Nordrhein-Westfalen unterstützt kommunale Waldbestände mit zehn Millionen Euro. Mit dem Geld können 290 kommunale Antragsteller Waldschäden beseitigt und Wälder klimafester machen.

Ina Scharrenbach, Ministerin für Heimat, Kommunales, Bau und Gleichstellung, erklärt: “Die Städte und Gemeinden als Waldbesitzer leisten einen außerordentlichen Beitrag, indem sie ihre Wälder als Schutz- und Erholungsraum und als Wirtschaftsfaktor erhalten und pflegen. Wegen dieser besonders großen Verpflichtung unterstützt das Ministerium für Heimat, Kommunales, Bau und Gleichstellung die Wiederherstellung der kommunalen Wälder mit zehn Millionen Euro an zusätzlichen Hilfen.” Bei der Verteilung der finanziellen Hilfen sollen die Größe der kommunalen Waldflächen und die Belastung aufgrund von Kalamitäten berücksichtigt werden, meinte sie weiter.

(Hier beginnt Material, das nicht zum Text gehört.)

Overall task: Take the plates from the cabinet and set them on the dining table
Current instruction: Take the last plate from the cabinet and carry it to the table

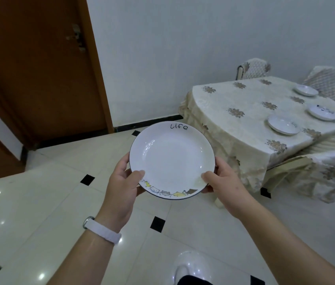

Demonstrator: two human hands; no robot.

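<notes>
A white plate [171, 159], lettered "Life" on its far rim and banded with small cartoon figures on its near rim, is held out in front of the body, roughly level, above the tiled floor [39, 192]. It is carried by both hands at once. The left hand [121, 188] is curled round the lower left edge, with the thumb laid on the upper face of the rim and the fingers tucked beneath, out of sight. The right hand [222, 182] is closed on the lower right edge in the same manner, thumb on top. Neither hand is spread; each is pinched on the rim.

The worktop [244, 103], draped in a cream flowered cloth, lies ahead and to the right of the held plate, well apart from it. Three plates [283, 124] [322, 112] [306, 90] are already set along its right side, while the left part of the cloth is bare. The right hand is the nearer to the worktop. A swing to the right and forward is judged to be called for, with the plate kept level. No cabinet is seen. A brown door [39, 68] stands to the left
</notes>
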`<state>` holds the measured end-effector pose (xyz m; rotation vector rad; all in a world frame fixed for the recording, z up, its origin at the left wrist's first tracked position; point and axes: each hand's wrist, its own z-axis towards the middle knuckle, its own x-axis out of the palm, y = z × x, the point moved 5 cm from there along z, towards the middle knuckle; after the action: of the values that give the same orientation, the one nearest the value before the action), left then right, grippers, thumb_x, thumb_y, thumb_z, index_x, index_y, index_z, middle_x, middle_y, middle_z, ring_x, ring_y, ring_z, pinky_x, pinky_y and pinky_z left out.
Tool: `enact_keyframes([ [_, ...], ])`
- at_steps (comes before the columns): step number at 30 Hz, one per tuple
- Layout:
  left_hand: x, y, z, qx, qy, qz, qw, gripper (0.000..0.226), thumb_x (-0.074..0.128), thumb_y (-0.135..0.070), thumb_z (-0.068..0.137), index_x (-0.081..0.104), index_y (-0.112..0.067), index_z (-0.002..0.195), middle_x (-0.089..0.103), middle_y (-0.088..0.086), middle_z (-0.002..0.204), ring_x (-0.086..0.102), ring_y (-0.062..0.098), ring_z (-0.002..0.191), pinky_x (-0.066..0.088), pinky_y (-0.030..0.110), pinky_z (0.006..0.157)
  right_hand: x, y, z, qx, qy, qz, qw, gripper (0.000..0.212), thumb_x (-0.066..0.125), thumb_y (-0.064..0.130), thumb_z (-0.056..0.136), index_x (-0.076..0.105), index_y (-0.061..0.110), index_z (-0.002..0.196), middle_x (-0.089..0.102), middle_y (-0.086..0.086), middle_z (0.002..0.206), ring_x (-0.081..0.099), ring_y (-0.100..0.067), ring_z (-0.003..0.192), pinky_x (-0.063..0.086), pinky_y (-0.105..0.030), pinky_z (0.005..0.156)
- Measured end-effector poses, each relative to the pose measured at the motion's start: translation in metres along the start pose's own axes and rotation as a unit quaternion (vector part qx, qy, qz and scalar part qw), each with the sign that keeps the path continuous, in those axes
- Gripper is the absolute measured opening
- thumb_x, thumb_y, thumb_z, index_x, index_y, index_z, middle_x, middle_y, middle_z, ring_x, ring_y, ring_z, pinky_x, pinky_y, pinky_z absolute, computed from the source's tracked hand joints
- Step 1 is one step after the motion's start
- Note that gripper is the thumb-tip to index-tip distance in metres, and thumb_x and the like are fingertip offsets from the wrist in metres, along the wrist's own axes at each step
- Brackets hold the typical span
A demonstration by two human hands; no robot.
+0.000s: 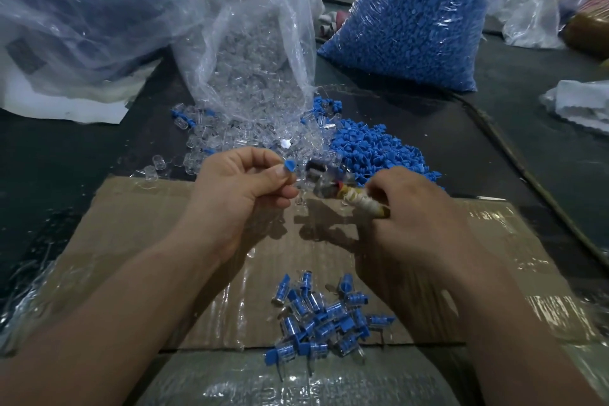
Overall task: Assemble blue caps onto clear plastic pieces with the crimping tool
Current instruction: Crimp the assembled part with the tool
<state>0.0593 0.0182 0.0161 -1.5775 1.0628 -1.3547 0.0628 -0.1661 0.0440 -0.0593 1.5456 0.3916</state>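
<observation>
My left hand (244, 188) pinches a small blue cap (290, 164) between thumb and fingers above the cardboard. My right hand (415, 208) grips the crimping tool (359, 201) by its tape-wrapped handle; the tool's head points left toward the cap and is blurred. Whether a clear piece sits in the tool I cannot tell. Loose clear plastic pieces (211, 138) spill from an open bag just beyond my hands, beside a heap of loose blue caps (372, 148). A pile of assembled blue-and-clear pieces (323, 316) lies on the cardboard between my forearms.
A taped cardboard sheet (158, 227) covers the dark table (66, 155). The open clear bag (257, 53) stands behind the hands, a full bag of blue caps (415, 16) at back right, a large bag (82, 10) at back left, and white cloth (580, 102) at right.
</observation>
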Motion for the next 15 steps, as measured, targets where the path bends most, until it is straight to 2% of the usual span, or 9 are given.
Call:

Die zehn Millionen Euro sind eine Ergänzung zu den bereits bestehenden umfangreichen Förderangeboten des Landes NRW für die Schadensbewältigung und Wiederbewaldung, welche allein 2021 mehr als 75 Millionen Euro betrugen. Auch 2022 sollen über eine neue Klima- und Forstpauschale im Rahmen des Gemeindefinanzierungsgesetzes die kommunalen Waldbesitzer zusätzlich unterstützt werden. “Neben der unbürokratischen Unterstützung ist es uns ebenfalls wichtig, dass die Zuschüsse dort ankommen, wo sie am dringendsten benötigt werden,” erläutert Scharrenbach.